Volcan, cratère et caldeira // Volcano, crater and caldera

drapeau-francaisLes scientifiques du HVO ont récemment rédigé un article intéressant dans lequel ils ont essayé de répondre à une question qui m’a été posée une fois par un très jeune spectateur au cours de l’une de mes conférences: Qu’est-ce qu’un volcan?
Dans l’article, les auteurs se demandent pourquoi des édifices tels que le Mauna Loa, le Mauna Kea ou le Kilauea sur la Grande Ile d’Hawaii sont appelés «volcans» alors que les cônes qui se dressent sur leurs pentes ne bénéficient pas de cette appellation. Un volcan n’est-il pas un endroit où la lave atteint la surface de la Terre? Pourquoi la Grande Ile a-t-elle seulement cinq volcans et pas des centaines?
Selon une définition du dictionnaire, un volcan est une ouverture dans la croûte terrestre au travers de laquelle est évacuée la roche ou la lave. Dans un autre dictionnaire, on peut lire qu’un volcan est une colline ou une montagne en forme de cône qui s’est édifiée autour d’une bouche.

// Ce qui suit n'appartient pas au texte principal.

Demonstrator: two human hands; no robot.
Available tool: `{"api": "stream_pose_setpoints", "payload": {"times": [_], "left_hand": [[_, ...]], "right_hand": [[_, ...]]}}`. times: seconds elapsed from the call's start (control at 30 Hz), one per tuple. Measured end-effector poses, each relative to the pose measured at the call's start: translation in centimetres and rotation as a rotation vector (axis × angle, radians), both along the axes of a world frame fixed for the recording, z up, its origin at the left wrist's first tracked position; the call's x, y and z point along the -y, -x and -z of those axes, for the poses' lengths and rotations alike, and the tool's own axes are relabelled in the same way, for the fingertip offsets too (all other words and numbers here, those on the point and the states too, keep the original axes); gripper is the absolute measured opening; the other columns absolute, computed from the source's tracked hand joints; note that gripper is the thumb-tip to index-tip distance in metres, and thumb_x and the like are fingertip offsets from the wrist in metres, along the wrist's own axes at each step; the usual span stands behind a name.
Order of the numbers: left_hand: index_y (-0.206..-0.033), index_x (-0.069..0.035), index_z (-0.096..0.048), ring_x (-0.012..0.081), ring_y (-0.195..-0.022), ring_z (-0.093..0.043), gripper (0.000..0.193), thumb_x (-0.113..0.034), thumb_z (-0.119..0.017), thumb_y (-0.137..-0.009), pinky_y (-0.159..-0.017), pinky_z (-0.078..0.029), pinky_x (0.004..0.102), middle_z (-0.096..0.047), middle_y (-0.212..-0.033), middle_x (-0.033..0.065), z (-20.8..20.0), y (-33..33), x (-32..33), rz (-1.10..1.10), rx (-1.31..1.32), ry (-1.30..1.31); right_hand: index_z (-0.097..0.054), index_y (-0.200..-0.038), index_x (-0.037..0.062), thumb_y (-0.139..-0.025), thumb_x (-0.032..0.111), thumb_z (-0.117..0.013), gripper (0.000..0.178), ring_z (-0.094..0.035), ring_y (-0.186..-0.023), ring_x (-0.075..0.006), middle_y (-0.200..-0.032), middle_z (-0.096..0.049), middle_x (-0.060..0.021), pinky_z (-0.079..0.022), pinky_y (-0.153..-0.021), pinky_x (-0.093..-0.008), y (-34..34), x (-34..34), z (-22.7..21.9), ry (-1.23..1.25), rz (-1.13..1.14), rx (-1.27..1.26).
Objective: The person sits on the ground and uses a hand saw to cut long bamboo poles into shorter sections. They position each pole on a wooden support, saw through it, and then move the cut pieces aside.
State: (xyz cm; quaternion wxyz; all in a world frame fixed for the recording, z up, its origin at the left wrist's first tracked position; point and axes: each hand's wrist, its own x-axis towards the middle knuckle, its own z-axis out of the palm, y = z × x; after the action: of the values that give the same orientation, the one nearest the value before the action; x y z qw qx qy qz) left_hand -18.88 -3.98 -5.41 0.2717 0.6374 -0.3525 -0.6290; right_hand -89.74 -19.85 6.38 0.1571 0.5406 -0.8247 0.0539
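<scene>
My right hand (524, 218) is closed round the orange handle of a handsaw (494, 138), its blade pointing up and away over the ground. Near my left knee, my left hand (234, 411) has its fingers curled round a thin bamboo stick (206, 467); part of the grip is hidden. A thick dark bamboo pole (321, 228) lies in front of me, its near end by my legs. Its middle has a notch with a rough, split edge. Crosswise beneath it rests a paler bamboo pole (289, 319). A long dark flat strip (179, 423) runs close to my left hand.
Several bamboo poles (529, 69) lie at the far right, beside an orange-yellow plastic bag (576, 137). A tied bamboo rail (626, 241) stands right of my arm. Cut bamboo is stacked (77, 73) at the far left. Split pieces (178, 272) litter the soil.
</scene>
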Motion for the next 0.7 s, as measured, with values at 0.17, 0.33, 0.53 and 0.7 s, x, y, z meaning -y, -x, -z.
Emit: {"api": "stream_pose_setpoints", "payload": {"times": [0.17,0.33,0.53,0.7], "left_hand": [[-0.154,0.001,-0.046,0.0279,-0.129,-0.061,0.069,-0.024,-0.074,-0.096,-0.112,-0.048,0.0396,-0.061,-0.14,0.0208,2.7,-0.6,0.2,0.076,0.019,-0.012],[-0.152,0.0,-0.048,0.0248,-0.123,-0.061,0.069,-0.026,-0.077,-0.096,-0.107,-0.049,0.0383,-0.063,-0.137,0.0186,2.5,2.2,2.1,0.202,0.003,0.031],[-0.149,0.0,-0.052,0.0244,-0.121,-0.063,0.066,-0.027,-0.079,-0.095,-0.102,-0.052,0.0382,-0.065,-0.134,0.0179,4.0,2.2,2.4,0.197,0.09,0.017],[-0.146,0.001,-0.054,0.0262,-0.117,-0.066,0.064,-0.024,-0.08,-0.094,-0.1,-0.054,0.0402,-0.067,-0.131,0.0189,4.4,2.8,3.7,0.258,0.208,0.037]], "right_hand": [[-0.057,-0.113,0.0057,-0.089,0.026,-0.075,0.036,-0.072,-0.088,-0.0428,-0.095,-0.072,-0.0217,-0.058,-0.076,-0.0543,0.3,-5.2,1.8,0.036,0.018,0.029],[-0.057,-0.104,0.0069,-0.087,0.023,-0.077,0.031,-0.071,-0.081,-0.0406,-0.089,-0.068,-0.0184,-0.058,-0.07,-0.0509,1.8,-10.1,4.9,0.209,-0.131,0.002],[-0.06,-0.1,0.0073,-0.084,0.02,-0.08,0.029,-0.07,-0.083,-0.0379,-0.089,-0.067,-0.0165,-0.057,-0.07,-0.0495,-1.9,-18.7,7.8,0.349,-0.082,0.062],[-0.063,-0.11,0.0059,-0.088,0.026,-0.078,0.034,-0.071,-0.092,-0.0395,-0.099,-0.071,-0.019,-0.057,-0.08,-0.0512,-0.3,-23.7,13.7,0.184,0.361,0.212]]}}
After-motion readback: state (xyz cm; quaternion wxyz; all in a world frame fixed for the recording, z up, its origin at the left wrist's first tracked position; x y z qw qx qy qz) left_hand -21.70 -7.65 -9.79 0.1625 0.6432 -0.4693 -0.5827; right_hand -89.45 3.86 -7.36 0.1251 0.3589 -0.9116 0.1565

La plupart des volcanologues n’acceptent pas ces deux définitions.
Pour un volcanologue, un volcan est un édifice contenant une bouche ou un ensemble de bouches alimentées directement par du magma en provenance d’une grande profondeur, généralement plus de 30 kilomètres, et une centaine de kilomètres à Hawaii.
En revanche, tous les cônes qui parsèment les pentes des volcans mentionnés ci-dessus sont alimentés par du magma issu du conduit principal à faible profondeur, probablement 10 km ou beaucoup moins. Ces cônes sont comme les extrémités des branches d’un arbre, tandis que le volcan profondément enraciné représente le tronc de l’arbre. Plusieurs termes sont utilisés pour décrire ces bouches dépourvues de racines profondes et qui tirent leur magma du conduit principal d’alimentation. On les appelle généralement cratères adventifs, bouches parasites ou bouches fissurales.
L’apparence physique ne suffit pas pour faire la distinction entre le volcan principal et un cratère adventif sur ce volcan. Ainsi, faute de preuves géophysique, il serait presque impossible de savoir, par exemple, que le Pu’uO’o est alimenté à partir d’une faible profondeur sur le Kilauea.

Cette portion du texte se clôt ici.